Bu bağlamda dönüştürülen bilginin aktarıldığı mekân/toprak ile ilişkisi son derece önemlidir. Bilgi üretiminde de bir yandan evrensel ölçütler gözetilirken, öte yandan medeniyet değerlerinin göz önüne alınması gereklidir. Ülkemizde özellikle bilginin üretimi problemli olduğu kadar üretilen bilginin ve formların medeniyetimizle kurduğu ilişki bu minvalde tekrar değerlendirilmeye ihtiyaç duymaktadır. Küreselleşen dünyada Batı medeniyetinin bir şekilde girmediği bir mekân kalmazken girdiği yerlerde aydınların ve bilim insanlarının bilgiyle kurdukları ilişki medeniyet inşası açısından tekrar kafa yorulması gereken bir mesele olarak ortada durmaktadır.

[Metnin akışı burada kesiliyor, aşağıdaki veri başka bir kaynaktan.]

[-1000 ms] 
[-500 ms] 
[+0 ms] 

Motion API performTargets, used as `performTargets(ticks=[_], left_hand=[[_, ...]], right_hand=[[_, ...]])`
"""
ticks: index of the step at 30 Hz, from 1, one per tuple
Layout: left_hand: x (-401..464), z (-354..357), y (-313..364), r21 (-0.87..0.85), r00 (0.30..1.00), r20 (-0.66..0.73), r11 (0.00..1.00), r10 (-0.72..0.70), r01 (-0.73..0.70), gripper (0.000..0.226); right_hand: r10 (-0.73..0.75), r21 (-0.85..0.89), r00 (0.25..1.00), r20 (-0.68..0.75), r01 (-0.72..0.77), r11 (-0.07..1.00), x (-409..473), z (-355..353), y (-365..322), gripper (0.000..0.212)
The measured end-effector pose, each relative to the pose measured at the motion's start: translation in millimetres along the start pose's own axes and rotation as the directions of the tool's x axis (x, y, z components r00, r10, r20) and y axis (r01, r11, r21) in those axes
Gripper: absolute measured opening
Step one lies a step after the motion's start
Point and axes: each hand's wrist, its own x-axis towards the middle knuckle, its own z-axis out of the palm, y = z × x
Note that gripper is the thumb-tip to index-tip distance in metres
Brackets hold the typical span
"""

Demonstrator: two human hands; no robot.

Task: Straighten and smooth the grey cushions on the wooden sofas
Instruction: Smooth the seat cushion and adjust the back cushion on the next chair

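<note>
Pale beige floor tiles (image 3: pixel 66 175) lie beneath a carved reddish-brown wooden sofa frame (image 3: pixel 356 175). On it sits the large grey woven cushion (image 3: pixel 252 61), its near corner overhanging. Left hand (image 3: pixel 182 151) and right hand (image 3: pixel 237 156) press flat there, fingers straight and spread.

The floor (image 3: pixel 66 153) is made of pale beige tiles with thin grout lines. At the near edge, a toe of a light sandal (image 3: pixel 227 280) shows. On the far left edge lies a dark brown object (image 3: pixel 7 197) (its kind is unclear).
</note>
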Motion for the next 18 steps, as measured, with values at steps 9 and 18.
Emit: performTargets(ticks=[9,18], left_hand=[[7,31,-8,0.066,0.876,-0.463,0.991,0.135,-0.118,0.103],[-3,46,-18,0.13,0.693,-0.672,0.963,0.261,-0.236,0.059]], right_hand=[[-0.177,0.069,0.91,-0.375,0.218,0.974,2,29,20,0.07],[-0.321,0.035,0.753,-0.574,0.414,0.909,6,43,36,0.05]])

Hemen hemen tüm dünyada olduğu gibi ülkemizde de aydınların ve bilim insanlarımızın uzun yıllardır temas kurdukları bilgi ve kültür de Batı medeniyetini temsil etmektedir. Entelektüel geleneğimiz bir şekilde bu minvalde kurulmuştur. Ve bu minvalde bilgi ve form üretiminin meşruiyeti ve saygınlığını da gözönüne alırsak durumun yıllardır güçlü bir çevrime sahip olduğu daha da aşikâr olur. Hal bu iken kendi medeniyeti ile ilişkileri zaten kısıtlı veya sorunlu olan entelijansiyanın yaşadıkları toprakların medeniyeti ile kültürüne yönelik bilgi üretimi daha da meydan okuyucu bir hal arz etmektedir. Aydınlarımızın, entelijansiyamızın, bilim insanlarımızın bir şekilde medeniyetimizin değerleri, kültürel mirası, bilgi üretiş biçimi ve hayatla kurduğu ilişkiye dikkatlerinin çekilmesi zaruridir. Bu meydan okuma göze alınmadığında yerelde üretilen bilgi ve dönüştürülen formlar da o topraklardaki kültüre karşılık gelmediği gibi tam tersine neş'et ettiği Batı medeniyetinin sürekliliğine hem evrensel hem de yerel düzeyde katkı sunar duruma düşmektedir. Bu durum nasıl devasa bir sorunla karşı karşıya olduğumuzu tüm çıplaklığıyla bir kez daha ortaya koymaktadır. Sorun ne kadar devasa olursa olsun başlayacağımız nokta yine burasıdır.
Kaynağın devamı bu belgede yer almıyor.